Ольга взлетела с кровати, села мне на плечо.
Бросив взгляд на друзей, на темного мага — тот словно в спячку впал, я вышел из комнаты. И сразу почувствовал, как стихает шум в квартире.
Меня провожали в полной тишине, без ненужных слов, без похлопываний по плечам и советов. Ведь на самом деле, я не делал ничего особенного. Просто шел умирать.
Тихо было.
Как-то не правильно тихо, даже для спального московского района и в этот поздний час. Будто все забились по домам, погасили свет, укрылись с головой одеялами и молчат. Именно молчат, а не спят. Лишь синевато-красные пятна дрожали на окнах — всюду работали телевизоры.
Это привычка уже, когда страшно, когда тягостно — включать телевизор и смотреть все что угодно, от телешопа до новостей. Люди не видят сумеречного мира.
Но они способны чувствовать его приближение.
— Ольга, что скажешь об этой воронке? — спросил я.
— Непреодолимо.
Сказала, как отрезала.
Я стоял перед подъездом, глядя на гибкий, будто слоновий хобот, черенок вихря. Заходить пока не хотелось.
— Когда… при каком размере воронки ты сможешь ее погасить?
Ольга подумала:
— Метров пять в высоту. Еще есть шанс. При трех метрах — наверняка.
— А девчонка при этом спасется?
— Возможно.
Что-то не давало мне покоя. В этой ненормальной тишине, когда даже машины старались огибать обреченный район стороной, какие-то звуки все же оставались…
Потом я понял. Скулили собаки.
По всем квартирам, во всех домах вокруг — тихо, жалобно, бестолково жаловались своим хозяевам несчастные псы. Они видели близящееся инферно.
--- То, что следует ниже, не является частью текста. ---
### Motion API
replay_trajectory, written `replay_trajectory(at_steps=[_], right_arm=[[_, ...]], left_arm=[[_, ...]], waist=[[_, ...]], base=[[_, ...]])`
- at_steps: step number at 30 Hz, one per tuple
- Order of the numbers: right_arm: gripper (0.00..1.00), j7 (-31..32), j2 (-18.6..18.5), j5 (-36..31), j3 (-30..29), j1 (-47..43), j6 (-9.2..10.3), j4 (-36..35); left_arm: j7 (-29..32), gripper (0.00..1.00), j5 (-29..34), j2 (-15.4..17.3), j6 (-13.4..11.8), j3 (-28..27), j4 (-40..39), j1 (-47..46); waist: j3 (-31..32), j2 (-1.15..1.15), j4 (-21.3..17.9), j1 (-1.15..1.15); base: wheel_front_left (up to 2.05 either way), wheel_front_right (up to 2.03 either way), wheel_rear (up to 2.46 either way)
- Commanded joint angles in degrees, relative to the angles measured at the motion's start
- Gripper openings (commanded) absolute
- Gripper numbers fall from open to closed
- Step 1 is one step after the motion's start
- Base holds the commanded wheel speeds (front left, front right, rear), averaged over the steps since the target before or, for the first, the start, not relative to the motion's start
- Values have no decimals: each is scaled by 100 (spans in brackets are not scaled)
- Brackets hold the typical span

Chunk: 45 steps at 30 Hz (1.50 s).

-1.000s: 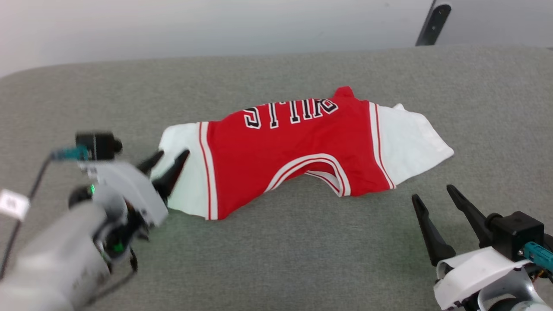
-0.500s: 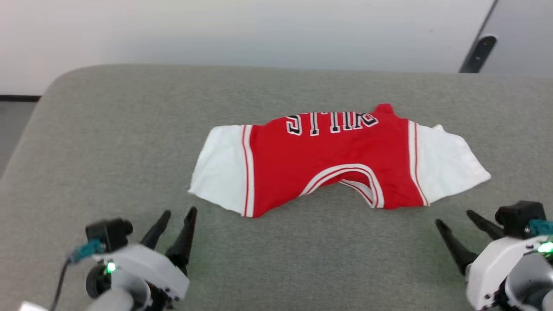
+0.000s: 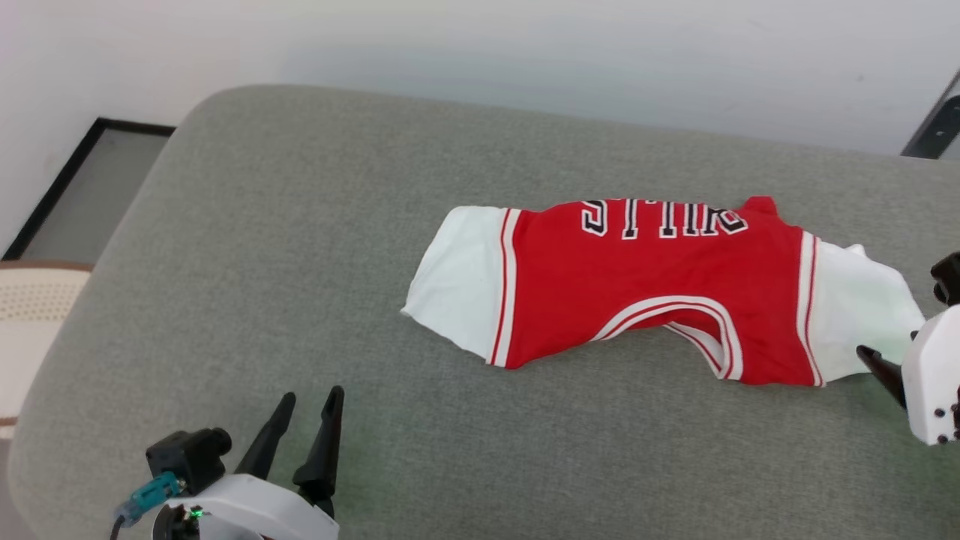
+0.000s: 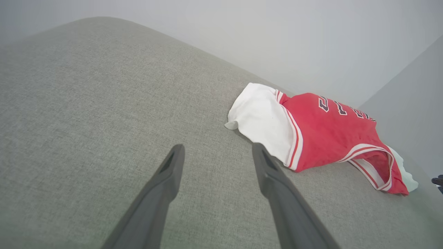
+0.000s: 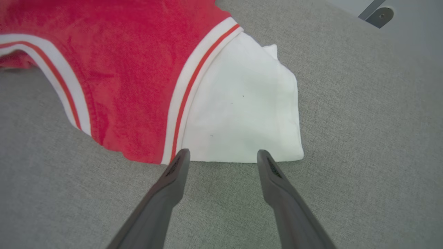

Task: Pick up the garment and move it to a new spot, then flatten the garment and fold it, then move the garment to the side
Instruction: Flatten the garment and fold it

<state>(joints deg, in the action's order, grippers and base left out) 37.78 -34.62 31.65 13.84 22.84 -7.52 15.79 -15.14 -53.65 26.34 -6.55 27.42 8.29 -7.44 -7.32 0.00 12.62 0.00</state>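
Garment (image 3: 652, 292) lying flat on grey cushion (image 3: 300, 225), toward 3 o'clock, neckline facing the robot and lettering along its 12 o'clock edge. The body appears doubled over once, while both white sleeves lie spread, so further folds and the move aside seem outstanding. Left gripper (image 3: 313, 394), jaws wide and empty, sits well apart at the garment's 7 o'clock. Right gripper (image 5: 223, 152), equally wide and empty, is just beside the 4 o'clock sleeve.

Garment (image 3: 652, 300) on cushion (image 3: 300, 225), left gripper (image 3: 313, 395) before it leftward, right gripper (image 5: 223, 154) at its right edge
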Motion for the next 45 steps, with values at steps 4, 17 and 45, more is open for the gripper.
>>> replay_trajectory(at_steps=[4, 17, 45], right_arm=[[100, 202, -200, 166, 380, 482, 6, 372], [100, 490, -113, 150, 1132, 1001, 6, 1449], [0, 156, 44, -56, 1802, 1552, 15, 2163]], left_arm=[[3, 100, 89, -83, 107, -85, -2, 28], [2, 100, 208, -242, 308, -239, 108, -221], [3776, 100, -838, 254, 1322, 770, 276, -2665]], waist=[[-217, 0, 204, 0], [-701, 0, 328, 0], [-970, 0, 355, 0]], base=[[0, 0, 0], [0, 0, 0], [0, 0, 0]])
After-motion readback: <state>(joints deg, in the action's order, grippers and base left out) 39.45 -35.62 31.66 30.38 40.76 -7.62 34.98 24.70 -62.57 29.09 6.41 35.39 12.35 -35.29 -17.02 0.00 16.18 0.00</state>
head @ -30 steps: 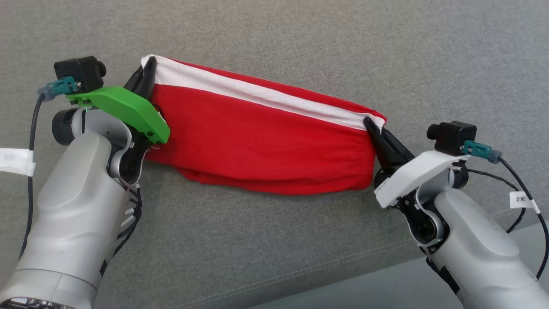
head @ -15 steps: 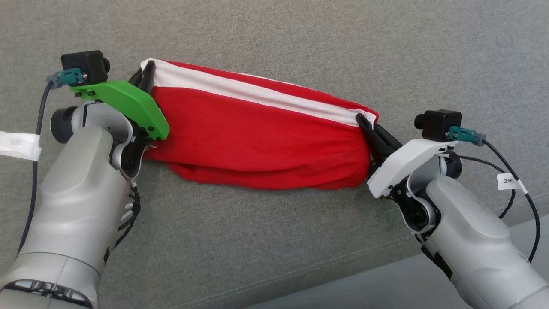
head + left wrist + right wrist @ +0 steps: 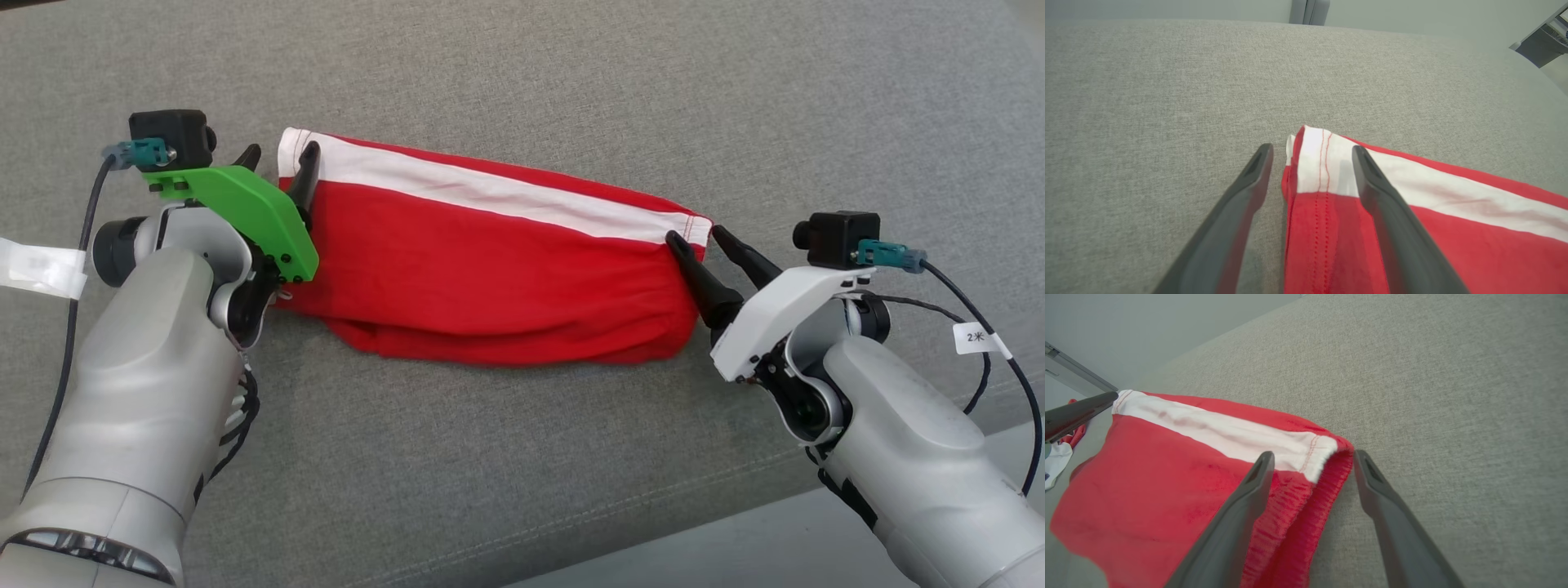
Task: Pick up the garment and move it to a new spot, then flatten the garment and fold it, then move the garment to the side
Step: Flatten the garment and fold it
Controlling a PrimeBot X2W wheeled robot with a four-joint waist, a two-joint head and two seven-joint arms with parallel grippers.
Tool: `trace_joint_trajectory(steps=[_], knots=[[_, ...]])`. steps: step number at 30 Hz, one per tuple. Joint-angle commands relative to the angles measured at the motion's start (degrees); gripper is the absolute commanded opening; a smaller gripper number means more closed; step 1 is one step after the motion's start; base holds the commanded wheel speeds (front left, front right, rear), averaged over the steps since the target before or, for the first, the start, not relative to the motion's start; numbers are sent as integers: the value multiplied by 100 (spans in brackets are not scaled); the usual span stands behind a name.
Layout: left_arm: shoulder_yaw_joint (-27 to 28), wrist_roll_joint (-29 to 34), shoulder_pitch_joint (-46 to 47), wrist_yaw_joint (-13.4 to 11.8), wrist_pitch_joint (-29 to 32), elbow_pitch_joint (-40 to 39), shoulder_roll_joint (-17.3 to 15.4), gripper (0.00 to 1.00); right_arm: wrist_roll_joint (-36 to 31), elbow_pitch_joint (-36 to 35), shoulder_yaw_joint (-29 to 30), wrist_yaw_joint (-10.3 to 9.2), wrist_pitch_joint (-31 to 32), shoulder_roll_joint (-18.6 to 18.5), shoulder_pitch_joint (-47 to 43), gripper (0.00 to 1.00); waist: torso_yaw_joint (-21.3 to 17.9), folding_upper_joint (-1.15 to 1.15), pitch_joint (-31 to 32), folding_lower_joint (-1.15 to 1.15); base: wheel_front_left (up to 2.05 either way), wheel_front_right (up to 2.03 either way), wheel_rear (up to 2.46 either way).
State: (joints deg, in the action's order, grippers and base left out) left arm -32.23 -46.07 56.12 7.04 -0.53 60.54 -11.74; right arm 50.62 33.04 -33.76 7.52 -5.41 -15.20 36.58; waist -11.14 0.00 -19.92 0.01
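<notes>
**Head view: soft red garment slack on the cushion, both pairs of fingers parted**

Left fingers [image 3: 304,175] stood spread at the garment's left end and gripped nothing. One was over the bare grey cushion [image 3: 522,457] and the other over the white band [image 3: 490,189]. In the left wrist view the stitched corner lay between them, under the left fingers [image 3: 1372,183].

The garment [image 3: 490,261] looked like light, limp knit cloth. By my judgement it would sag and crease wherever it was unsupported, and would cling to the coarse weave of the cushion rather than slide. The best holds seemed to be the two hemmed corners of the white band, where the stitching stiffens the layers. A pinch there should take every layer, or the lower ones might trail.

It lay across the middle of the cushion, well back from the near edge, slanting from far left to nearer right. The cloth was bright red, with the white band along its far side and red double stitching at the left end. A lower layer peeked out along the near side.

At the right end the cloth gathered into fine ruching, which would give a pinch more bulk. Right fingers [image 3: 694,273] stood open there, astride that corner and holding nothing. The right wrist view showed the gathered hem between the right fingers [image 3: 1249,490].
</notes>
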Motion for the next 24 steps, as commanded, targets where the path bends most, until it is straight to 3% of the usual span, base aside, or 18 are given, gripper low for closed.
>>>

— Ольга, информацию о девушке. Всю.
— Светлана Назарова. Двадцать пять лет. Врач-терапевт, работает в поликлинике номер семнадцать. В поле наблюдения Ночного Дозора не попадала. В поле наблюдения Дневного Дозора не попадала. Магические способности не выявлены. Родители и младший брат живут в Братеево, контакты с ними эпизодические, в основном телефонные. Четыре подруги, проверяются, пока все чисто. Отношения с окружающими ровные, резкой неприязни не замечено.
— Врач, — задумчиво сказал я. — Ольга, а ведь это ниточка. Какой-нибудь старик или старуха… недовольные лечением. В последние годы жизни обычно происходит всплеск латентных магических способностей…
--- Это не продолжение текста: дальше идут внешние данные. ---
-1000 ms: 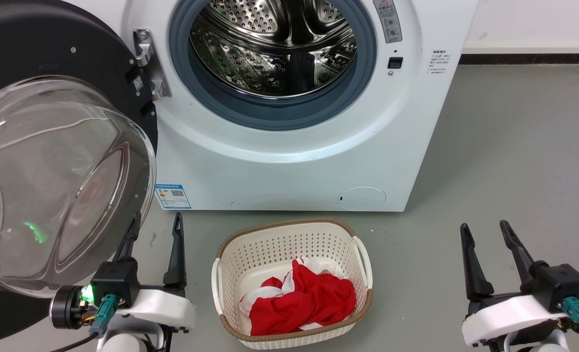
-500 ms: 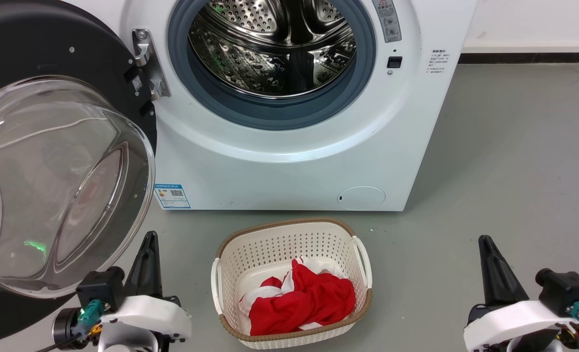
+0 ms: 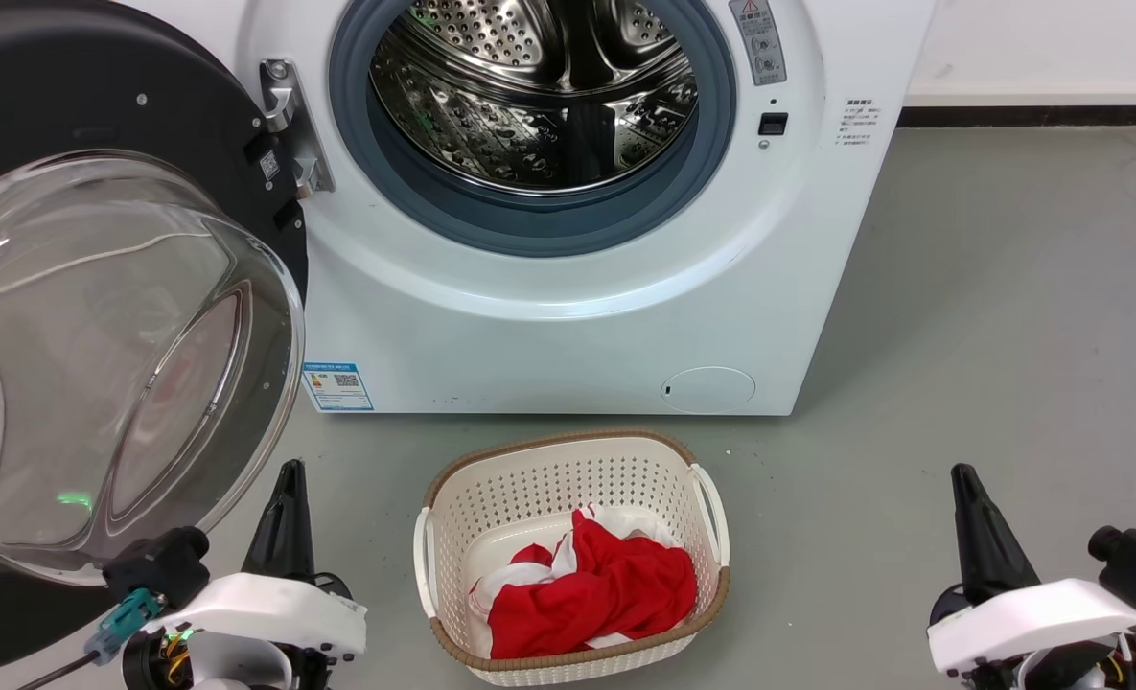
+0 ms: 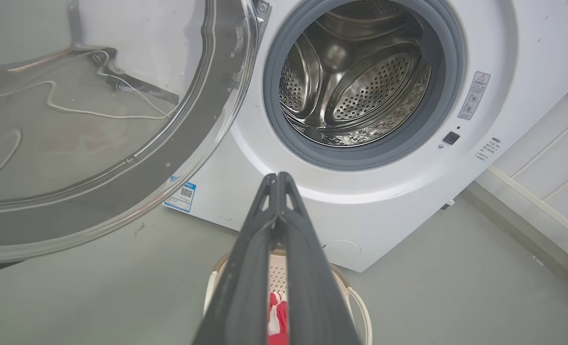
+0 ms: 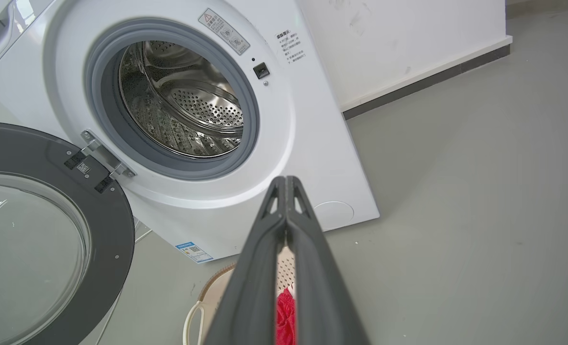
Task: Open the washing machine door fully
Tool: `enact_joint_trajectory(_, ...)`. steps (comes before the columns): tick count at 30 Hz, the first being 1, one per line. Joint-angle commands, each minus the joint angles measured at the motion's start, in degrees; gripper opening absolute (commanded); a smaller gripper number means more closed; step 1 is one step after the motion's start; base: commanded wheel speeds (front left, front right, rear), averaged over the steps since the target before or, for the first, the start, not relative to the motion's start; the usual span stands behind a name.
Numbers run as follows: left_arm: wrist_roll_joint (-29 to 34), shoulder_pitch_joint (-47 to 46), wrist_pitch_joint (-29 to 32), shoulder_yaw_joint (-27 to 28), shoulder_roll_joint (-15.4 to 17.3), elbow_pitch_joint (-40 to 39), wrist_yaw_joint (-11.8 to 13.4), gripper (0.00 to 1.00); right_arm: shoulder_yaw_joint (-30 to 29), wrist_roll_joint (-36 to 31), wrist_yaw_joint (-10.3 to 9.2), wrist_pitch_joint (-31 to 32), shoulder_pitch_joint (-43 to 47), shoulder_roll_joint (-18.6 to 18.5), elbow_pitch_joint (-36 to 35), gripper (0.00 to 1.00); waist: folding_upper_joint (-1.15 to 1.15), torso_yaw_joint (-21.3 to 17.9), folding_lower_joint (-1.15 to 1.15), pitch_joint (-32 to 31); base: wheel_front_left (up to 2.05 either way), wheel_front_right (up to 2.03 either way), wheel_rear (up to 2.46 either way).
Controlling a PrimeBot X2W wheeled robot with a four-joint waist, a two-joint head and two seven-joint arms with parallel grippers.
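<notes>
Off to the left of the washing machine [image 3: 577,326], the washing machine door [image 3: 117,364] hangs swung wide on its hinge [image 3: 289,125]. Its glass bowl bulges toward the head camera and its black rim runs off that view's left edge. That leaves the drum [image 3: 539,86] uncovered, with the whole grey rubber ring [image 3: 529,225] on show.

The left pincer [image 3: 289,476] sits low at the bottom left, fingers pressed together into one dark spike pointing up. It's just beside the lower edge of the door glass. The wrist block behind it overlaps the glass in the head view, and I honestly can't tell if they touch.

The right pincer [image 3: 962,479] is the same deal at the bottom right: pressed together, pointing up, well apart from the machine. Both white forearms lie along the bottom edge.

Between the arms, a cream basket [image 3: 568,450] with red-and-white cloth [image 3: 606,594] sits on the floor [image 3: 1008,335], near the small round flap [image 3: 709,390].

Room-wise, grey floor stretches from the right pincer past the machine's corner to the baseboard [image 3: 1037,115]. The left arm is hemmed in between the door's rim and the basket.
</notes>
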Motion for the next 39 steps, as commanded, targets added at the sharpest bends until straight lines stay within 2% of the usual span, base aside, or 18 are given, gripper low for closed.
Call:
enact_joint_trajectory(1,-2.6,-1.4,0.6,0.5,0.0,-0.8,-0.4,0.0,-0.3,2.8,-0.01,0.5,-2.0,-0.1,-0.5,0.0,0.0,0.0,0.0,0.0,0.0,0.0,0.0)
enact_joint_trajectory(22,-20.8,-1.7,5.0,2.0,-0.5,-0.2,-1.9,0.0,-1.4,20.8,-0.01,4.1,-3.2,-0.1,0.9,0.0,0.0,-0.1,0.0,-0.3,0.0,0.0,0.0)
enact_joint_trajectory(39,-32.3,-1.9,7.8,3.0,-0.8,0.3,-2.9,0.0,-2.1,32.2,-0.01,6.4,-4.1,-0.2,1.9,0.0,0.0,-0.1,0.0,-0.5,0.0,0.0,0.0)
— Проверяется, — ответила Ольга. — Пока таких данных нет.
Да уж. Глупо бросаться в догадки — полдня с девушкой работали люди поумнее меня.
— Что еще?
— Группа крови — первая. Серьезных заболеваний нет, временами легкие кардиалгии. Первый сексуальный контакт в семнадцать лет, со сверстником, из любопытства. Четыре месяца была замужем, два года как разведена, с бывшим мужем отношения остались ровными. Детей нет.
— Способности мужа?
— Нулевые. У его новой жены — тоже. Проверено в первую очередь.
— Враги?
— Две недоброжелательницы на работе. Два отвергнутых поклонника по месту работы. Школьный товарищ, полгода назад пытался получить фальшивый больничный лист.
— И?
— Отказала.
— Надо же. Как у них с магией?
— Практически никак. Уровень недоброжелательности — бытовой. Магические способности у всех слабые. На такой вихрь они не способны.
— Смерть пациентов? За последнее время?
— Не было.
— Так откуда же взялось проклятие? — задал я риторический вопрос. Да, теперь понятно, почему Дозор попал в тупик.
Светлана оказалась просто-напросто паинькой. Пять врагов в двадцать пять лет — можно лишь гордиться.